October 19, 2014 at 9:19 pm
KoldCoffee (10/19/2014)
Hi Lynn, thanks for bearing with me.the persontype comes from Person.Person. I aliased. Can you revise the explanation?
freakin' frustrating.
This looks simple enough and I understand the sentences and logic, but when I look at output of Adventureworks sample I get confused.
Think of it this way, the AND will satisfy all records on the right hand side and return NULL on the left hand side for those records not satisfying the condition, the WHERE will exclude the records on both sides of the join which have NULL on the left hand side.
But this returns everything from the left side
SELECT
MT.MT_ID
,MT.MT_DATE
,MT.REF_ID
,RF.REF_VAL
FROM MAIN_TABLE MT
LEFT OUTER JOIN REF RF
ON MT.REF_ID = RF.REF_ID
AND RF.REF_ID < 4;
And when I flip the tables I'm left joining on, this also only returns everything from the left side
SELECT
MT.MT_ID
,MT.MT_DATE
,MT.REF_ID
,RF.REF_VAL
FROM REF RF
LEFT OUTER JOIN MAIN_TABLE MT
ON MT.REF_ID = RF.REF_ID
AND RF.REF_ID < 4;
the persontype comes from Person.Person.
This is why all columns should be aliased in a multi-table query. Easy to know where each column comes from without having to see the DDL for the tables.
Remember, in a left join, the table on the LEFT is the one in which ALL rows will be returned even when there is no matching row in the table on the right. The table on the RIGHT of the LEFT OUTER JOIN will only return rows that match the join criteria.
Without having the database I can't really tell you much more without being able to actually run the code and variants to tell you what it is doing. I suggest that you play with the query and learn what it is doing.
October 19, 2014 at 9:28 pm
My current latest understanding:
In Left Outer JOIN everything is returned, period. That's because it's not an INNER JOIN but a LEFT OUTER.
Next, if there is a WHERE clause, results are filtered. But if there is no WHERE clause then everything on the LEFT is returned, PERIOD.
From the right are returned those things which satisfy the filtering criteria.

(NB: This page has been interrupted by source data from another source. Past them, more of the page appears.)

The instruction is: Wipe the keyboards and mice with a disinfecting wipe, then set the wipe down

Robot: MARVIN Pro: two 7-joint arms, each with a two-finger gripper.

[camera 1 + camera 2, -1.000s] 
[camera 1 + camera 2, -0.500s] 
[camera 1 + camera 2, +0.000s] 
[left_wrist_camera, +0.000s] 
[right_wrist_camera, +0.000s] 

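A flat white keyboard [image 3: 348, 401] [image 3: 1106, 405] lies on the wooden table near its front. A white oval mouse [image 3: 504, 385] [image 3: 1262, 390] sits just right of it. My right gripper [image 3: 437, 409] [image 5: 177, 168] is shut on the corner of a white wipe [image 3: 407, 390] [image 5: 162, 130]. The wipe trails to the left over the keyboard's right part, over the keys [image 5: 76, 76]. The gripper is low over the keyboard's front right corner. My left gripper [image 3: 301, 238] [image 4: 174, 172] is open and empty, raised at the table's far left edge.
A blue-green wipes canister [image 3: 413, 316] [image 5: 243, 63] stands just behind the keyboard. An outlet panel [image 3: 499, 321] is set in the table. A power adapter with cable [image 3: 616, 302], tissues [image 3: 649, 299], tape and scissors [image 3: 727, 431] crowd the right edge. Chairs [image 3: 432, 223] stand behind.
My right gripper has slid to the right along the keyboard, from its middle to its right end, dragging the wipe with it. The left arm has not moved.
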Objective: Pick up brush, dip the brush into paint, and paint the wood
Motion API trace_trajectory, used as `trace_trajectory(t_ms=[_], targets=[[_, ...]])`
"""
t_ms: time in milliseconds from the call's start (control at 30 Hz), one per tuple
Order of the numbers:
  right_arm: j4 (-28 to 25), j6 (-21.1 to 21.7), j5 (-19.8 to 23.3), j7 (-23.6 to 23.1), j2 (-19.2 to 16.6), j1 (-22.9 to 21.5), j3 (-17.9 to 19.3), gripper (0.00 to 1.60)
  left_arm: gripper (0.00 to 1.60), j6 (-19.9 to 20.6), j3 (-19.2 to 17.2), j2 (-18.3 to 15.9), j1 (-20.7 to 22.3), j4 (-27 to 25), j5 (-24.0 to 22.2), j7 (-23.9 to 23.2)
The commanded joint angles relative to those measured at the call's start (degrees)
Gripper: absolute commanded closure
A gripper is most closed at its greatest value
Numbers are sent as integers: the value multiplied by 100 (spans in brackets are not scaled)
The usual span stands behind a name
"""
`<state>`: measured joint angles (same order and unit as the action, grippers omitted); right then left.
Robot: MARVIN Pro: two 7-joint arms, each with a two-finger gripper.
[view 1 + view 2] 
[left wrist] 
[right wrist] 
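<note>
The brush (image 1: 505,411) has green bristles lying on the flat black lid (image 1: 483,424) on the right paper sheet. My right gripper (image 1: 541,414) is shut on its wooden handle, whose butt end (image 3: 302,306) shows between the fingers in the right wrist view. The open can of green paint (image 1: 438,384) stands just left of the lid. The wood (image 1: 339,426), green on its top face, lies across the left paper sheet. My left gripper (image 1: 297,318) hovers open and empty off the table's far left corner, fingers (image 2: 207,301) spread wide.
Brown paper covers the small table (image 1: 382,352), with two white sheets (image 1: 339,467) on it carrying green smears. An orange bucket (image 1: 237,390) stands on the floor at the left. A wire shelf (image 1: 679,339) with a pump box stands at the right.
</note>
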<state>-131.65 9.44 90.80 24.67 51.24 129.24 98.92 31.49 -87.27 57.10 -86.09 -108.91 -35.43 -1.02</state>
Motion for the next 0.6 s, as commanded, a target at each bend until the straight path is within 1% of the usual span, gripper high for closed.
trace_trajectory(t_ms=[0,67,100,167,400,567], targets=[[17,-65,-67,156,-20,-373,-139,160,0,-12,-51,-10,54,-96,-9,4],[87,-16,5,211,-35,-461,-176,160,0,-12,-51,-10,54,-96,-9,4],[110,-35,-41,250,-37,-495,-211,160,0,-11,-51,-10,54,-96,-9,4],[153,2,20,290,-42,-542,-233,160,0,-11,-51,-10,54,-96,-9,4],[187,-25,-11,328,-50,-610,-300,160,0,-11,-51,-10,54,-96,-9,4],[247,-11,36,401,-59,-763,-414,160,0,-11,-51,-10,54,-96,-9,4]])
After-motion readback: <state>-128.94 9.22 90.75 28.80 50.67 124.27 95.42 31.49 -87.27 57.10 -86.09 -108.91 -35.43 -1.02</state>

Good morning in Afghanistan. I imagine it is shaping up to be another not too cold day. 🙂 Thanks Lynn and best.
October 19, 2014 at 10:00 pm
KoldCoffee (10/19/2014)
My current latest understanding:In Left Outer JOIN everything is returned, period. That's because it's not an INNER JOIN but a LEFT OUTER.
Next, if there is a WHERE clause, results are filtered. But if there is no WHERE clause then everything on the LEFT is returned, PERIOD.
From the right are returned those things which satisfy the filtering criteria.
Good morning in Afghanistan. I imagine it is shaping up to be another not too cold day. 🙂 Thanks Lynn and best.
In Left Outer JOIN everything is returned, period. That's because it's not an INNER JOIN but a LEFT OUTER.
That is what I said above, all rows from the table on the left are returned.
From the right are returned those things which satisfy the filtering criteria.
Correct, except it isn't the filtering criteria, it's the join criteria. You may call this semantics, but just making sure that the correct terms are used. Filter criteria are in the WHERE clause as this reduces the result set returned from the join between tables.
Actually, right now it is cold and wet having rained most of yesterday and into the night. I think the rain stopped around midnight, and it is now 08:30 (8:30 AM) Afghan time.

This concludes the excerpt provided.